* **RECORDS SUPPLIED**

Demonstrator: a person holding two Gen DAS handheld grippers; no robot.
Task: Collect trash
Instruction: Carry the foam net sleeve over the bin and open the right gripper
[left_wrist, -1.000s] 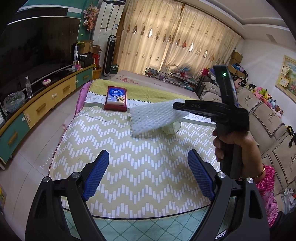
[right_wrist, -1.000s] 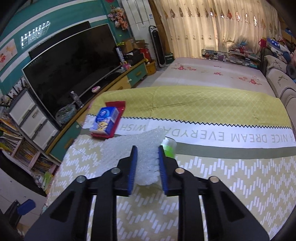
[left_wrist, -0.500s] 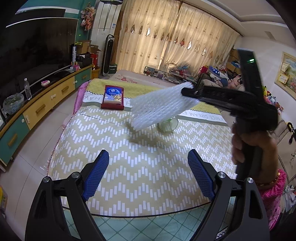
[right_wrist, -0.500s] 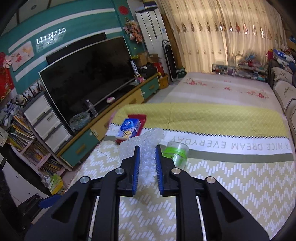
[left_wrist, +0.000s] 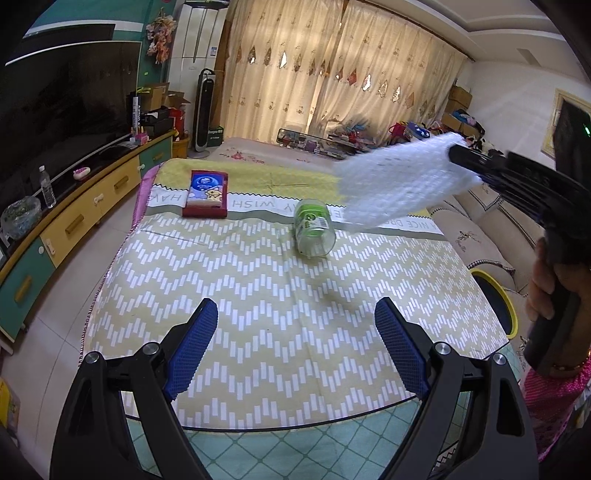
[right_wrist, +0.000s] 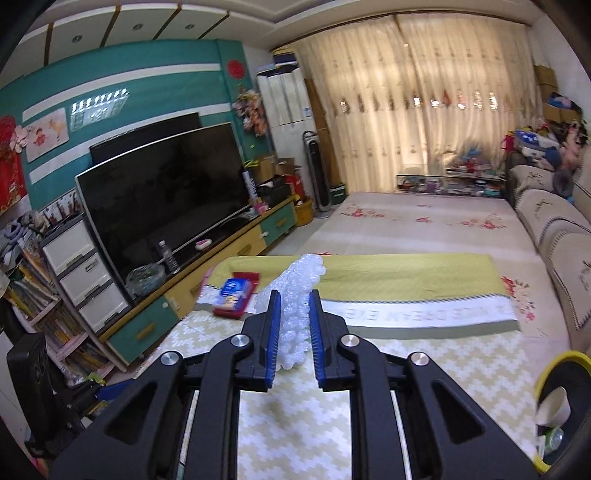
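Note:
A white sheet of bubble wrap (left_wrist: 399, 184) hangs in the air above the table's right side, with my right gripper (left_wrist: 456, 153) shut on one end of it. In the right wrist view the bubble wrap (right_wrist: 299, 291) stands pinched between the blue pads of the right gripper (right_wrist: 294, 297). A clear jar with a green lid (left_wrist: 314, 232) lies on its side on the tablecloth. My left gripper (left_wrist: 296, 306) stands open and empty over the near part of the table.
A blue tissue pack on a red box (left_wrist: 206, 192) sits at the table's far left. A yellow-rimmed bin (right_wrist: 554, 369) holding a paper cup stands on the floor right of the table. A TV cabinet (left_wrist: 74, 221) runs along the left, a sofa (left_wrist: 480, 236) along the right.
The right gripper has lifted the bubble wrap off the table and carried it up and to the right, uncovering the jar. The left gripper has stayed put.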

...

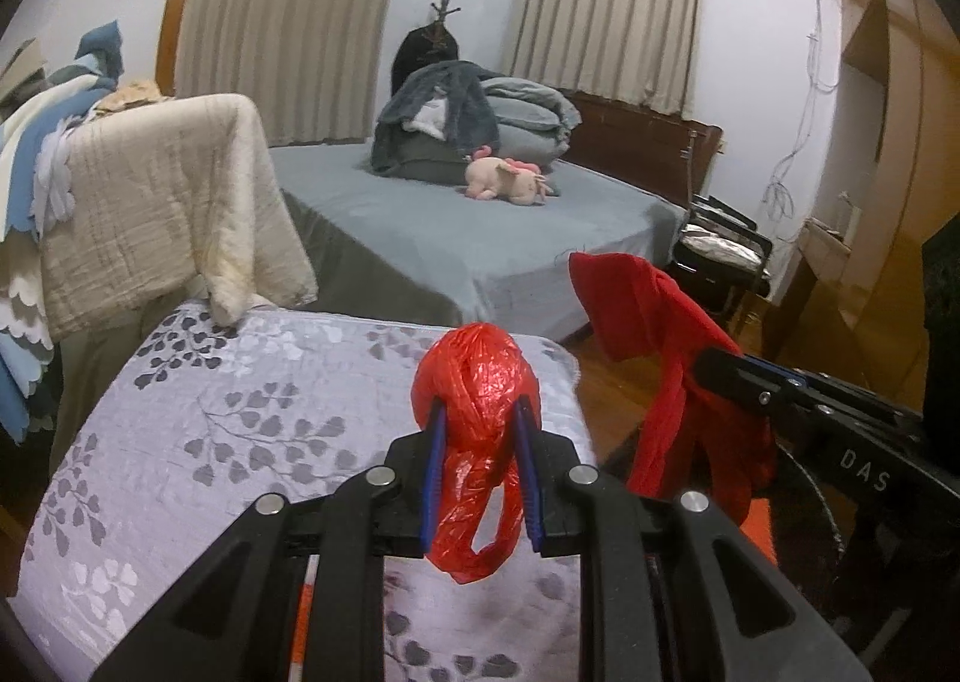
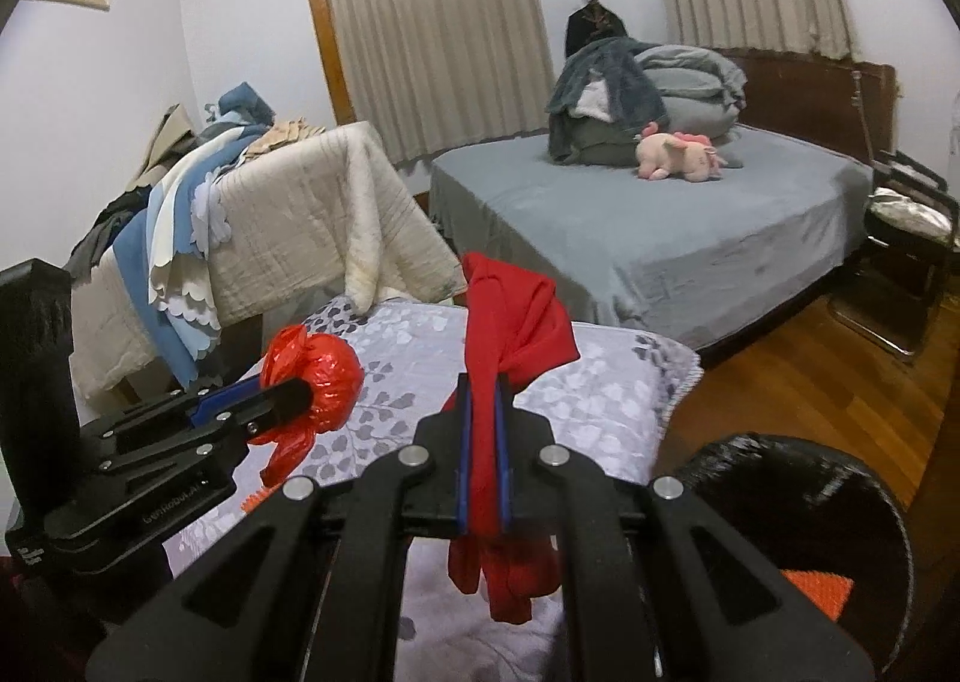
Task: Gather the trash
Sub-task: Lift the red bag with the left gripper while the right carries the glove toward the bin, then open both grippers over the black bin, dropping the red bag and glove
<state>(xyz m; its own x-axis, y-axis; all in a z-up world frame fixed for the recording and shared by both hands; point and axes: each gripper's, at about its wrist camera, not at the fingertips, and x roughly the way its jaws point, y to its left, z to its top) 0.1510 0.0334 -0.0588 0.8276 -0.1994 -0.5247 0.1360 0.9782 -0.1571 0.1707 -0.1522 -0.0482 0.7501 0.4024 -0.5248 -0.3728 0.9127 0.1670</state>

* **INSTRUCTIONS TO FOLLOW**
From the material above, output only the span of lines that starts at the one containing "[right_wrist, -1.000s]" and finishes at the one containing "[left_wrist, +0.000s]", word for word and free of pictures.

* **REPLY TO THE TASK**
[right_wrist, -1.000s] 
[left_wrist, -0.500s] 
[right_wrist, -0.500s] 
[left_wrist, +0.000s] 

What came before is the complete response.